Congestive Heart Failure-Tests and Treatment

The following tests and treatments for congestive heart failure are prevalent:

Tests
A physical examination may reveal Fluid around the lungs (pleural effusion), Irregular heartbeat, Leg swelling (edema), Neck veins that stick out (are distended) and Swelling of the liver
The following tests may reveal heart swelling,decreased heart function, or lung congestion:

  1. Chest x-ray
  2. ECG
  3. Echocardiogram
  4. Cardiac stress tests
  5. Heart CT scan
  6. Heart catheterization
  7. MRI of the heart
  8. Nuclear heart scans

This disease may also alter the following test results:

  1. Blood chemistry
  2. BUN
  3. Complete blood count
  4. Creatinine
  5. Creatinine clearance
  6. Liver function tests
  7. Uric acid -blood test
  8. Sodium – blood test
  9. Urinalysis
  10. Sodium – urine test


Treatment

If you have heart failure, you will have to undergo tests to check your heart function. An ultrasound of your heart (echocardiogram) will be done once in awhile to see how well your heart pumps blood with each beat.

Other important measures include:

  1. Take your medications as directed. Carry a list of medications with you wherever you go.
  2. Limit salt intake.
  3. Don’t smoke.
  4. Stay active. For example, walk or ride a stationary bicycle. Your doctor can provide a safe and effective exercise plan based on your degree of heart failure and how well you do on tests that check the strength and function of your heart. DO NOT exercise on days that your weight has gone up from fluid retention or you are not feeling well.
  5. Lose weight if you are overweight.
  6. Get enough rest, including after exercise, eating, or other activities. This allows your heart to rest as well. Keep your feet elevated to decrease swelling.

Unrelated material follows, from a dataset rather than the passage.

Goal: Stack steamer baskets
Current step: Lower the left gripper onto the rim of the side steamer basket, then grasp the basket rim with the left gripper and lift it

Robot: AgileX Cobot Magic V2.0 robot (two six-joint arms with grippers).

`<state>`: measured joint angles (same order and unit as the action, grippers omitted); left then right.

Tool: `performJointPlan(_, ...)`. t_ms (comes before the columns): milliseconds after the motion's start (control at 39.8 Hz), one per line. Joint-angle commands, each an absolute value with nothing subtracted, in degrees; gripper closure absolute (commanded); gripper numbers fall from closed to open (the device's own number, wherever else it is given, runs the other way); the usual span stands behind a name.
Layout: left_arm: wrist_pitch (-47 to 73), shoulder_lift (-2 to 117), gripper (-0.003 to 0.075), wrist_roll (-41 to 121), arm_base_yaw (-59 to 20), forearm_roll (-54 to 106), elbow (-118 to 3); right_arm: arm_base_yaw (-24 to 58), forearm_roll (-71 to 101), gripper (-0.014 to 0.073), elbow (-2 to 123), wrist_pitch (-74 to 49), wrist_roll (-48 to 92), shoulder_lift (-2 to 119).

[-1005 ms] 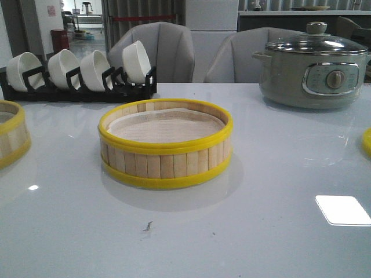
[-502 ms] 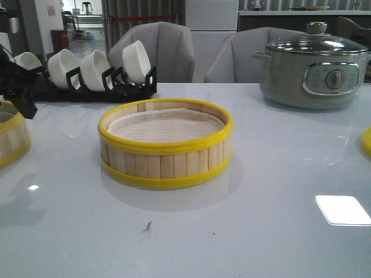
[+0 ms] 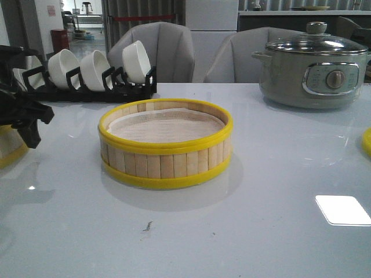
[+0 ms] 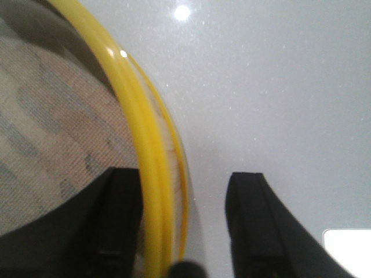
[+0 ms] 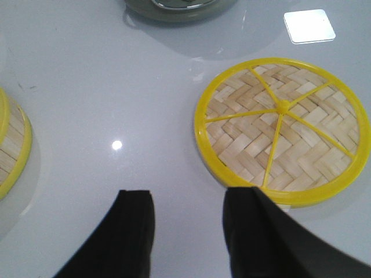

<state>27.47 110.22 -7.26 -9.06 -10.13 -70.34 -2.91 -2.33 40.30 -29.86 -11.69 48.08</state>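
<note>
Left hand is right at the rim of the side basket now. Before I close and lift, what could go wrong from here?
1. The left hand is open and straddles the side basket's yellow rim at one point only, so the lifted basket may tilt or slip.
2. The cloth liner lies beside the inner finger and could get pinched.
3. The bowl rack stands close behind that hand in the front view; a swing could clip it.

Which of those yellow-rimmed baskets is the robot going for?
The basket at the table's left edge: the left pincer straddles its rim. The middle basket sits untouched.
</note>
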Motion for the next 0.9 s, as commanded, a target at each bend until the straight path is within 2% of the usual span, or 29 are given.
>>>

Your doctor may consider prescribing the following medications:

  1. ACE inhibitors such as captopril, enalapril, lisinopril, and ramipril to open up blood vessels and decrease the work load of the heart
  2. Diuretics including hydrochlorothiazide, chlorthalidone, chlorothiazide,furosemide, torsemide, bumetanide, and spironolactone to help rid your body of fluid and salt (sodium)
  3. Digitalis glycosides to increase the ability of the heart muscle to contract properly and help treat some heart rhythm disturbances
  4. Angiotensin receptor blockers (ARBs) such as losartan and candesartanto reduce the workload of the heart; this class of drug is especially important for those who cannot tolerate ACE inhibitors
  5. Beta-blockers such as such as carvedilol and metoprolol, which are particularly useful for those with a history of coronary artery disease

Valve replacements or repair coronary bypass surgery (CABG), and angioplasty may help some people with heart failure.
The following devices may be recommended for certain patients:

  1. A single or dual chamber pacemaker to help with slow heart rates or certain other heart signaling problems
  2. A biventricular pacemaker to help the left and right side of your heart contract at the same time.
  3. An implantable cardioverter-defibrillator to correct or prevent severe arrhythmias (abnormal heart rhythms)

Severe heart failure may require the following treatments:

  • Intra-aortic balloon pump (IABP), a temporary device placed into the aorta
  • Left ventricular assist device (LVAD), which takes over the role of the heart by pumping blood from the heart into the aorta; it’s most often used by those who are waiting for a heart transplant.